A good example of where the contra proferentem rule will be exercised is where a party seeks to exclude liability for negligence. In such an instance, the party must expressly use the term "negligence" or an appropriate synonym. Reliance on a generic "all claims" clause without an express reference to negligence will not suffice. Indeed, it has been held that if a clause is wide enough to cover both negligence and another head of damage, where no express reference to negligence has been made, the court will not enforce the clause as being effective in respect of limiting liability for negligence. In order to avoid this pitfall, any such clause should make reference expressly to negligence and then deal with other tortious liability.

Direct and Indirect Loss

It is important to consider the types of loss that you are seeking to limit or exclude. For example, losses can be lassified as direct or indirect. The case of Hadley v Baxendale (1854) is the authority for determining whether a loss arising from a contract breach is direct or indirect. This case gave rise to the "two limb" test, explained below.

Where one party is in breach of contract, the other party will be entitled to recover, in respect of that breach:

(a) the loss that would fairly and reasonably be considered to arise from such a breach in the usual course of things; or

(b) the loss that, at the time of contracting, was within the reasonable contemplation of the parties as a not unlikely result of the breach.

The first limb of the rule relates to direct loss and what naturally flows from the breach. Such direct losses (and which, for the avoidance of doubt, can include loss of profit) are often the greatest head of damages and it is important to try and anticipate what might reasonably arise, as a result of a breach, in order to deal with liability for such events. What is a direct loss will depend on the nature and facts of any given case and the knowledge of the parties at the time the contract was made.

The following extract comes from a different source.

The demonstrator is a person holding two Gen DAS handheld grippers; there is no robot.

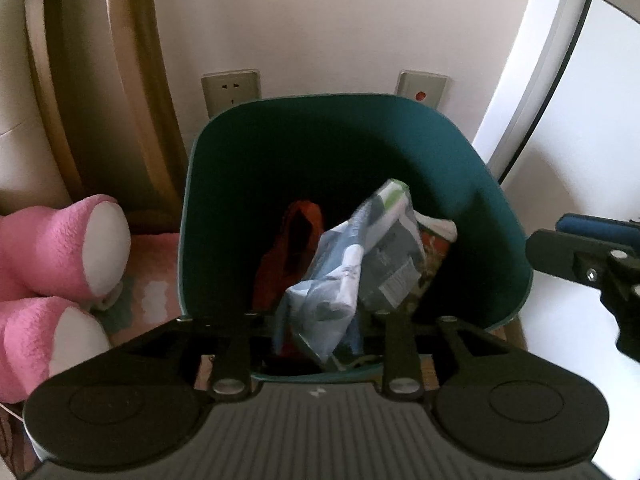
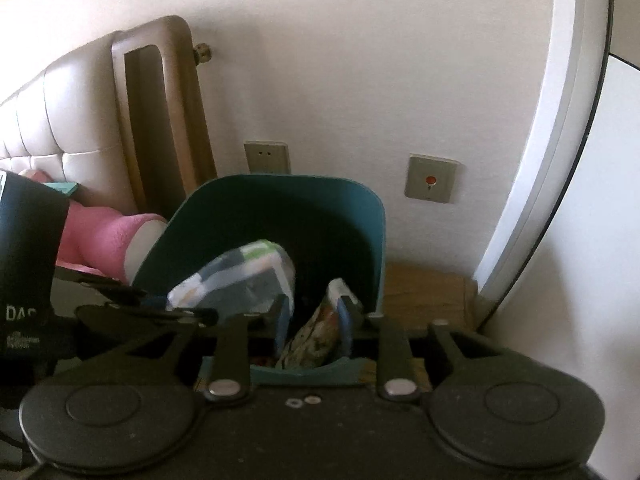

The second rule in Hadley v Baxendale, as outlined above, applies to loss that is greater than or different from that which would be expected in normal circumstances. In essence, it is a loss that is "special" or "exceptional". Under the second rule, the party in breach must have had actual knowledge of the special circumstances, at the time the contract is entered into, that would give rise to a particular type of "special" loss for that breach.

It is worth noting that the rules are not mutually exclusive and the loss that may be covered by either rule will depend on how the relevant breach of contract is characterised and the degree of knowledge of the circumstances the parties are assumed to have.

Limiting your liability

Whilst the best approach is to avoid a breach of contract altogether, there are some simple considerations that can assist in managing your potential liability. In every situation, where a contract is being negotiated, you should consider what losses are likely to be incurred and what is important for recovery or exclusion in respect of those losses, in the event of a breach of contract. It is important to identify the concerns of the parties and the relevance of the exclusion clauses to those concerns. The types and heads of loss to be excluded should be considered i.e. direct/indirect, negligence, and whether any overall caps on liability should be included. Clauses should be drafted clearly and unambiguously and, if the need arises, all heads of loss to be excluded should be listed so that parties cannot argue about what was meant at a later date.

This article contains a general summary of developments and is not a complete or definitive statement of the law. Specific legal advice should be obtained where appropriate.